All wise credit card users recognize the convenience and flexibility credit cards afford. They also realize that credit cards are nearly essential for booking travel reservations, and most online purchases. Here are some of the less obvious benefits available. Not every card offers every benefit, but the right card is easier to find if you know what you’re looking for:
Credit Card Benefits That Put Actual Cash In Your Pocket:
- Some cards offer refunds of up to 5% of the total costs of all of your purchases made with the card. (Be sure to make enough purchases to offset the annual maintenance fees many of these cards charge.)
- Some cards offer substantial refunds on purchases of particular products such as the issuer’s brand of gasoline.
- Don’t overlook the long-term value of the “float”, or the days after a credit card purchase that your money can stay in an interest-bearing account before you have to make the payment.
- In some ways, the most valuable of the “cash in your pocket” benefits come from card issuers that refund a portion of your total purchase amount directly into a long-term investment account.
Credit Card Travel and Leisure Rewards
- Individuals who are required to make frequent out-of-town business trips involving airlines and hotels can get real value from frequent flyer or frequent guest awards, especially if the company is picking up their expense account tabs. While airlines frequently blackout holiday periods for reward travel, nobody but an exhausted businessman or woman can fully appreciate the value of a first-class upgrade on a transcontinental flight.
- Business travelers that spend long periods of time on the road can also richly appreciate the ability to spend a few days with their spouse in a really nice resort hotel.
- Some cards utilize a “points based” awards program that allows card users to convert points to travel awards, gift cards, or other quality of life enhancers.
- Credit card issuers are generally for-profit businesses. They are constantly on the lookout for good customers.

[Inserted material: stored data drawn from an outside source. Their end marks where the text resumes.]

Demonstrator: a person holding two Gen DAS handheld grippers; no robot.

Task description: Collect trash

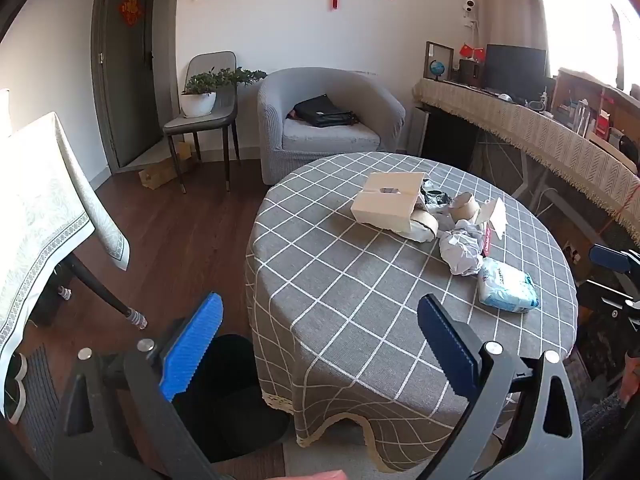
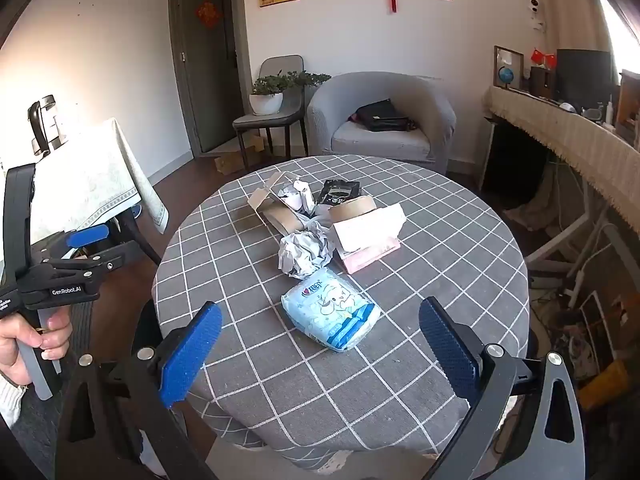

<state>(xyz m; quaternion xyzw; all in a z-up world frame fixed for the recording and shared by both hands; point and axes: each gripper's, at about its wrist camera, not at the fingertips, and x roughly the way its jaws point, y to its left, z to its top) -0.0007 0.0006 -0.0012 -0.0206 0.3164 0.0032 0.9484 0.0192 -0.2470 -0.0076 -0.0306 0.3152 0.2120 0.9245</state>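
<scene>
Table: round table [image 2: 440, 280] under a grey checked cloth, trash gathered on its far half.
Tissue pack: light blue pack [image 2: 332, 314] lies flat nearest the near edge, just in front of the right gripper; also seen at the right of the left wrist view [image 1: 506, 286].
Paper ball: crumpled white paper [image 2: 304, 254] just behind the pack, touching it.
Pink box: opened pink box [image 2: 368, 240] right of the paper ball, flap raised.
Tape roll: brown roll [image 2: 354, 206] behind the pink box.
Carton: torn cardboard carton [image 2: 276, 204] at the far left of the heap, white scraps inside.
Black wrapper: dark wrapper [image 2: 340, 192] at the back of the heap.
Left gripper: [image 1: 320, 344] fingers spread wide, nothing between them; held off the table's left edge, above a black bin [image 1: 236, 396] on the floor.
Right gripper: [image 2: 320, 344] fingers released wide, empty; hovers over the table's near edge, clear of the pack.
Hand: a hand [image 2: 28, 344] grips the left gripper's handle, at the left of the right wrist view.
Room: grey armchair [image 2: 384, 120] with a black bag [image 2: 382, 117] behind the table.
</scene>
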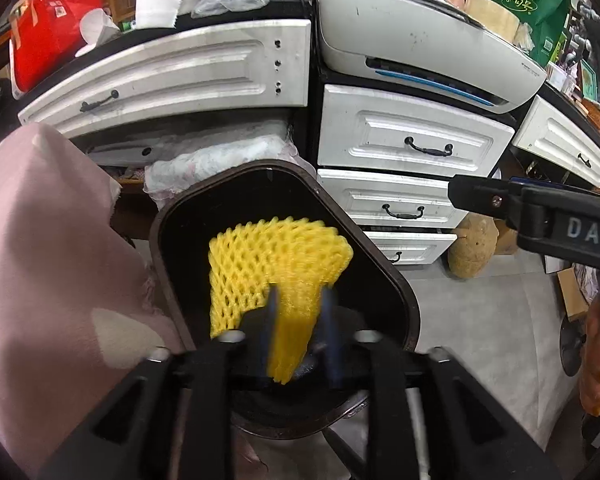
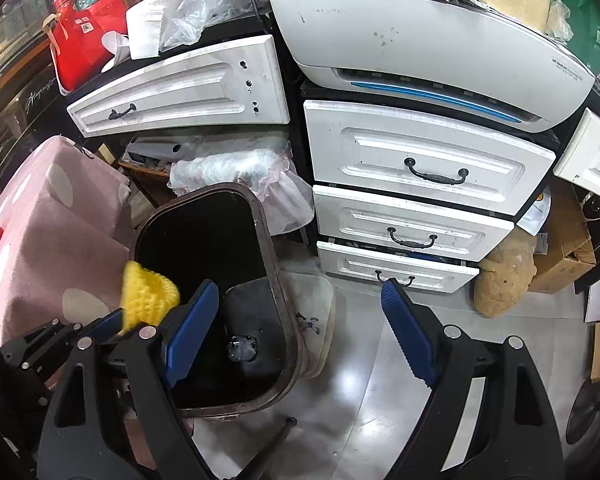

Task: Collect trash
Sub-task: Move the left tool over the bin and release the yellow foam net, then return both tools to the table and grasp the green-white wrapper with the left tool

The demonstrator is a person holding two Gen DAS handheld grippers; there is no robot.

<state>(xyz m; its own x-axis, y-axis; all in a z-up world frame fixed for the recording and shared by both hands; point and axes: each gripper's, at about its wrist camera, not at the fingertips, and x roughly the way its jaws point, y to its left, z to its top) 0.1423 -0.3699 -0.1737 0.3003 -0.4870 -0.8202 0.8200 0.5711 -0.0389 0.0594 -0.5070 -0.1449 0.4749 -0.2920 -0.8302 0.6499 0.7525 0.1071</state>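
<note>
1. pink cloth (image 1: 52, 264) sits left of the bin (image 1: 400, 292), touching its rim. keep the left gripper (image 1: 296, 320) off it so the net can't snag or land there.
2. yellow foam net (image 1: 276, 264) hangs over the bin's black mouth, its lower end between the left gripper's blue pads. jaws look partly spread and blurred; whether the pads still bite on the net i can't tell. no earlier view here, so judge by the net: if it clings, spread wider w/ a small shake, don't lift away.
3. aim for the deep middle of the bin, not the rim. net is light and springy, prob bounces if it catches an edge.
4. right gripper (image 2: 300, 332) hovers over the bin's right rim (image 2: 288, 320) & the floor (image 2: 380, 400), jaws spread wide, nothing between them. keep it clear of the drop path.
5. white drawers (image 2: 412, 160) stand behind, right of the bin. no need to go near.
</note>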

An individual with an attractive credit card usage profile will see a regular stream of credit card enrollment invitations featuring very enticing enrollment bonuses. Sometimes the offered bonuses are good enough to follow up on – especially if they compliment already earned awards.
Credit Card Benefits That Improve Safety and Security
- An obvious benefit in this category is that credit cards reduce your need to travel with large amounts of cash.
- Less obvious perhaps are the extra fraud protection measures (beyond those required by law) some credit card issuers provide.
- Though the terms vary widely from card to card, many credit card issuers provide truly valuable benefits such as rental car insurance and product quality warranties when their cards are used to pay for the rental or defective the product.
Credit Cards and Your Personal Credit Score
- Credit card usage accounts for as much as 30% of your credit rating. Credit rating companies want to see an unbroken string of on time payments, and all card balances kept well below credit limits.
- If an individual’s credit score has taken a hit within the past 10 years, careful management of two or three credit cards can help raise your score, and lower future borrowing costs.
Using Pre-Paid Credit Cards and Debit Cards
If your credit score has been hit hard enough, you won’t be able to get a credit card that offers real benefits – at least right away. You can, however, purchase pre-paid credit cards or open a checking account that offers a debit card. Make sure the debit card DOES NOT provide overdraft protection. These cards offer some of the convenience and benefits of real credit cards, while protecting you from most of the risks. Steadily working your overall debt level down and scrupulously avoiding late payment penalty charges, will ultimately start to pull your credit score back up.